4. Uzlaşmazlık ihanettir. “Eleştirel ruh, ayrımları yapar ve ayırt etmek modernlik alametidir.Trump ve Putin gibi ur-faşistler herkesin onlara tartışmasız itaat etmesini isterler
5. Farklılık korkusu. “Faşist hareketler ya da henüz başlangıç seviyesindeki faşist hareketler öncelikle davetsiz misafirlere karşıdır. Bu sebeple, Ur-Faşizm tanım olarak ırkçıdır.Trump’ın göçmen fobisi budur
6. Toplumsal hüsrandan medet ummak. “Tarihsel faşizmin en ayırt edici özelliklerinden biri, hüsrana uğramış orta sınıftan meden ummaktı. Bu orta sınıf ekonomik krizlerden veya siyasi aşağılamalardan muzdaripti ve daha alt sosyal grupların baskısı tarafından korkutulmuşlardı.Trump bunu daima kullanıyor
7. Entrika takıntısı. “Yandaşlar kuşatılmış hissetmeliler. Entrika sorununu çözmenin en kolay yolu zenofobiydi.” Bunun uc örneğini Trump da sizde görmüş olmalısınız.
8. Düşman hem güçlü hem de zayıftır. “Sürekli değişen bir retorik odağı sayesinde, düşmanlar aynı anda hem aşırı kuvvetli hem de aşırı zayıflardır”.Trump’ın ülkeyi ve liderini övdükten sonra onunla daima kavgaya tutuşması da budur aslında
9. Barışçıl politika düşmanla işbirliği yapar. “Ur-Faşizm’de yaşam için mücadele yoktur, bilakis mücadele için yaşanır.”

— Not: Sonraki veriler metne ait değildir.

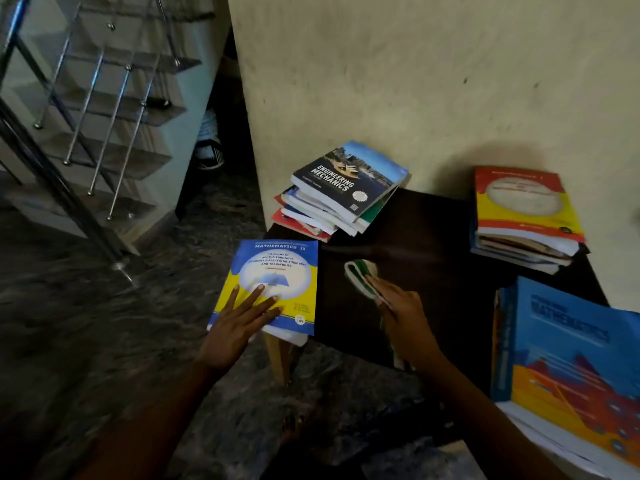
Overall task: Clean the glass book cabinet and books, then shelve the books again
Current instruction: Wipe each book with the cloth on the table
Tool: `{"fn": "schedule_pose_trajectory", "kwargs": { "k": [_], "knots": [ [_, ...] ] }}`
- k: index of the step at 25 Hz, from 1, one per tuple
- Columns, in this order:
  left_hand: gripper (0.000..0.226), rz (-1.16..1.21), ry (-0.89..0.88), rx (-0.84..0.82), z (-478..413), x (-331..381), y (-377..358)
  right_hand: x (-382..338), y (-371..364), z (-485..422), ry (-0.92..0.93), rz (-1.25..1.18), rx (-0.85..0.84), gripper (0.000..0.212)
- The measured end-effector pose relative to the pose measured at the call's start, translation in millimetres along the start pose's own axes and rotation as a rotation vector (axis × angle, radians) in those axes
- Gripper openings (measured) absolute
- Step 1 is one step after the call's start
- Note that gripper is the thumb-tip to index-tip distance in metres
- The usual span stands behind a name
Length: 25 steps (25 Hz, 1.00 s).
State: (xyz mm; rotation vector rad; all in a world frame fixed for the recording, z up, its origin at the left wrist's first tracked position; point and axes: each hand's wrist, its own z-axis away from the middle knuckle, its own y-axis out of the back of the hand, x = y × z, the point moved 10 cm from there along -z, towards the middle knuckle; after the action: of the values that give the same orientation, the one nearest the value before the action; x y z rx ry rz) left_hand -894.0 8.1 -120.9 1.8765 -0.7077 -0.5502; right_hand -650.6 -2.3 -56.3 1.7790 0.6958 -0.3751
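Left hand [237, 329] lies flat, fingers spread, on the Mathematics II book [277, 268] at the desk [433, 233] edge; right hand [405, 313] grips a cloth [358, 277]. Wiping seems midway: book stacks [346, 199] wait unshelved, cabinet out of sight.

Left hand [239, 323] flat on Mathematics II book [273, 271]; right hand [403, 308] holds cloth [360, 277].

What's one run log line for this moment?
left hand: flat on Mathematics II book | right hand: holds green cloth over dark table | Engineering Mechanics stack: by wall, untouched
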Motion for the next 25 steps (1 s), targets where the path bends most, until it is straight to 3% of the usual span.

10. Zayıfı aşağılama. “Elitizm, herhangi bir tepkisel ideolojinin tipik bir özelliğidir.” Kendisi dışında hemen herkes aşağılayan Trump bu profile tam oturuyor
11. Herkes bir kahraman olmak üzere eğitilir. “Ur-Faşizm’de, kahramanlık bir ilkedir. Bu kahramanlık kültü, ölüm kültü ile sıkı sıkıya ilişkilidir.” Biliyorsunuz kendine göre Trump da bir kahraman
12. Maçoluk ve silahlanma. “Maçoluk, kadını hor görmek anlamına gelir, bununla birlikte, bekaretten homoseksüelliğe kadar standart olmayan cinsel tercihlere karşı tahammülsüzlük ve kınama demektir.” Yemin eder etmez neredeyse cinsel bir savaş açmış olan Trump’ı hatırlayın
13. Seçici popülizm. Zamanımızda bir televizyon ya da internet popülizminin olacağı açıktı zaten. “Seçilmiş bir grup vatandaşın duygusal tepkileri, tüm İnsanların Sesi olarak sunulabilecek ve kabul edilebilecektir.”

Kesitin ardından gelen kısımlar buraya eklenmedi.